Conclusion: This work provided an improved understanding of heterogeneity in malaria vector density at the three study sites in Uganda and offered a valuable opportunity for assessing whether interventions could be spatially targeted to be aimed at abundance hotspots which may increase malaria risk. Indoor residual spraying was shown to be a successful measure of vector control interventions in Tororo, Uganda. Cement walls, brick floors, closed eaves, screened airbricks, and tiled roofs were features of a house that had shown reduction of household biting propensity. Improvements in house quality should be recommended as a supplementary measure for malaria control reducing risk of infection.

Keywords

Heterogeneity, hotspots, housing, malaria vectors, spatial, zero-inflated negative binomial

Corresponding author: Su Yun Kang

Competing interests: No competing interests were disclosed.

Grant information: Bill and Melinda Gates Foundation [OPP1159934; Su Yun Kang and David L. Smith], [OPP1152978; Katherine E. Battle], [OPP1106023; Harry S. Gibson]; Clinton Health Access Initiative [Katherine E. Battle]; National Institutes of Health & International Centers of Excellence in Malaria Research (ICMER) program [U19AI089674; David L. Smith, Kilama Maxwell, Moses Kamya, Steven W. Lindsay, Grant Dorsey, Bryan Greenhouse, Isabelle Rodriguez-Barraquer].
The funders had no role in study design, data collection and analysis, decision to publish, or preparation of the manuscript.

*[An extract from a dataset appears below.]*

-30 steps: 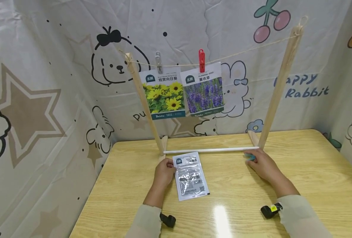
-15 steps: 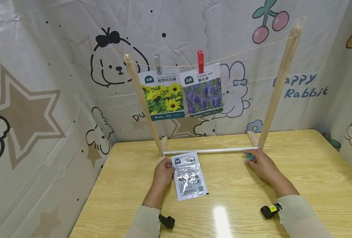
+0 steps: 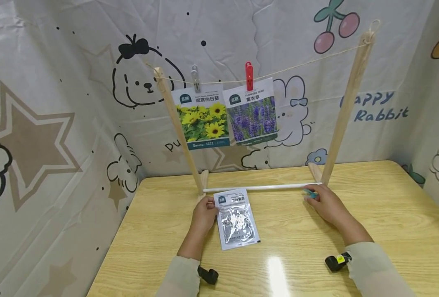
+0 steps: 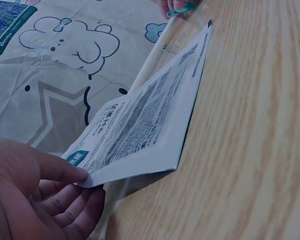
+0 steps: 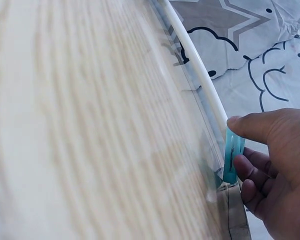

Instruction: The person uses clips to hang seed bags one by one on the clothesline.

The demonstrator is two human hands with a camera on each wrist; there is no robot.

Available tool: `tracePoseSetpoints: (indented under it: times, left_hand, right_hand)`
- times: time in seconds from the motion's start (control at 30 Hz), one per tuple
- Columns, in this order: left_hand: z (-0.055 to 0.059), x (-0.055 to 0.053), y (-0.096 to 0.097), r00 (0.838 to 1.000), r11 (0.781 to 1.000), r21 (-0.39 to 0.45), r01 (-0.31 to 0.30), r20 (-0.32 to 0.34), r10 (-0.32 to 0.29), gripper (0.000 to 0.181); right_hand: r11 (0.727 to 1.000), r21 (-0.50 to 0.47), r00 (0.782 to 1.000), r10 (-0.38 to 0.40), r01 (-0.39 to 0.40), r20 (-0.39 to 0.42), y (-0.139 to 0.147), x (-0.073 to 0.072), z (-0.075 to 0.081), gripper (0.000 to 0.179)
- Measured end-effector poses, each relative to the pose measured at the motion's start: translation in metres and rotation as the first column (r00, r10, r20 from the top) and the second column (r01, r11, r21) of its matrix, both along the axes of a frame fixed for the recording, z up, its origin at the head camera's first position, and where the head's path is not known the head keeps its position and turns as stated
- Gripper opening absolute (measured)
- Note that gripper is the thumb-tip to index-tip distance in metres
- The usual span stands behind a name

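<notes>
A seed packet (image 3: pixel 238 220), its printed back facing up, is pinched at its upper left corner by my left hand (image 3: pixel 204 214). In the left wrist view the packet (image 4: pixel 140 120) slants above the table, the thumb on top and the fingers beneath. My right hand (image 3: pixel 327 204) holds a teal clothespin (image 3: pixel 310 194) near the foot of the right post. Thumb and fingers grip the clothespin (image 5: pixel 233 155) in the right wrist view. On the string hang a sunflower packet (image 3: pixel 204 119) under a grey clothespin (image 3: pixel 195 78) and a lavender packet (image 3: pixel 251 113) under a red clothespin (image 3: pixel 249 76).
A left wooden post (image 3: pixel 176 123) and a right wooden post (image 3: pixel 347 109) carry the sagging string (image 3: pixel 308 63). A white rod (image 3: pixel 275 187) joins their feet on the wooden table (image 3: pixel 290 231). Printed cloth (image 3: pixel 219 37) stands behind.
The glare on the held packet has shifted as it tilts slightly. The right hand and teal clothespin have moved very little. The hanging packets stay as they were.
</notes>
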State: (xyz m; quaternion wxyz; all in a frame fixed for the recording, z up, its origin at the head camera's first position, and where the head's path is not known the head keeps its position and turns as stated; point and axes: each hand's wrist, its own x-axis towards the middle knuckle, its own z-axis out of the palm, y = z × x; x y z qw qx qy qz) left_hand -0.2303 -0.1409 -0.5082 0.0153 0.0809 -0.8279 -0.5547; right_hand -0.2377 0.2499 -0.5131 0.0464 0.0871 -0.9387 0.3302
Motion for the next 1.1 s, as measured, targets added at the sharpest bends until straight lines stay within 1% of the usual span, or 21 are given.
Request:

Copyright: © 2018 Kang SY et al. This is an open access article distributed under the terms of the Creative Commons Attribution License, which permits unrestricted use, distribution, and reproduction in any medium, provided the original work is properly cited.

How to cite: Kang SY, Battle KE, Gibson HS et al. Heterogeneous exposure and hotspots for malaria vectors at three study sites in Uganda [version 2; peer review: 2 approved]. Gates Open Res 2018, 2:32 (https://doi.org/10.12688/gatesopenres.12838.2) First published: 18 Jul 2018, 2:32 (https://doi.org/10.12688/gatesopenres.12838.1) Latest published: 13 Nov 2018, 2:32 (https://doi.org/10.12688/gatesopenres.12838.2)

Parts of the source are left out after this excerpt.